Work to complete
Extract each line of the data and write it out again exactly.

Information shown
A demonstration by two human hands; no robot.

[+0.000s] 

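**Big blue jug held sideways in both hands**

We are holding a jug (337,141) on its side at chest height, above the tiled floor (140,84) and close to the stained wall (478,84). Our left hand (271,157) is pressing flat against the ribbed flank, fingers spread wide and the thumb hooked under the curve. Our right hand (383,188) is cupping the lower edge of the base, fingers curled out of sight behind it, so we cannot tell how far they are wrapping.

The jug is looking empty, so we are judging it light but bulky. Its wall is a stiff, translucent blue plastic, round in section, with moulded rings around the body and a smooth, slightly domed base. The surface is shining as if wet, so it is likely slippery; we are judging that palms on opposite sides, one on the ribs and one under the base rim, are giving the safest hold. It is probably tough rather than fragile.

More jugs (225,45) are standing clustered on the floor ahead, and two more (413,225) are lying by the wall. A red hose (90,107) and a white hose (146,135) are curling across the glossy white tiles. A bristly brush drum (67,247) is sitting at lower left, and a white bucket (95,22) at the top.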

Written answer
A demonstration by two human hands; no robot.

[+0.000s] 

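**Big blue jug held sideways in both hands**

We are holding a jug (337,141) on its side at chest height, above the tiled floor (140,84) and close to the stained wall (478,84). Our left hand (271,157) is pressing flat against the ribbed flank, fingers spread wide and the thumb hooked under the curve. Our right hand (383,188) is cupping the lower edge of the base, fingers curled out of sight behind it, so we cannot tell how far they are wrapping.

The jug is looking empty, so we are judging it light but bulky. Its wall is a stiff, translucent blue plastic, round in section, with moulded rings around the body and a smooth, slightly domed base. The surface is shining as if wet, so it is likely slippery; we are judging that palms on opposite sides, one on the ribs and one under the base rim, are giving the safest hold. It is probably tough rather than fragile.

More jugs (225,45) are standing clustered on the floor ahead, and two more (413,225) are lying by the wall. A red hose (90,107) and a white hose (146,135) are curling across the glossy white tiles. A bristly brush drum (67,247) is sitting at lower left, and a white bucket (95,22) at the top.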

This exercise has no more to it.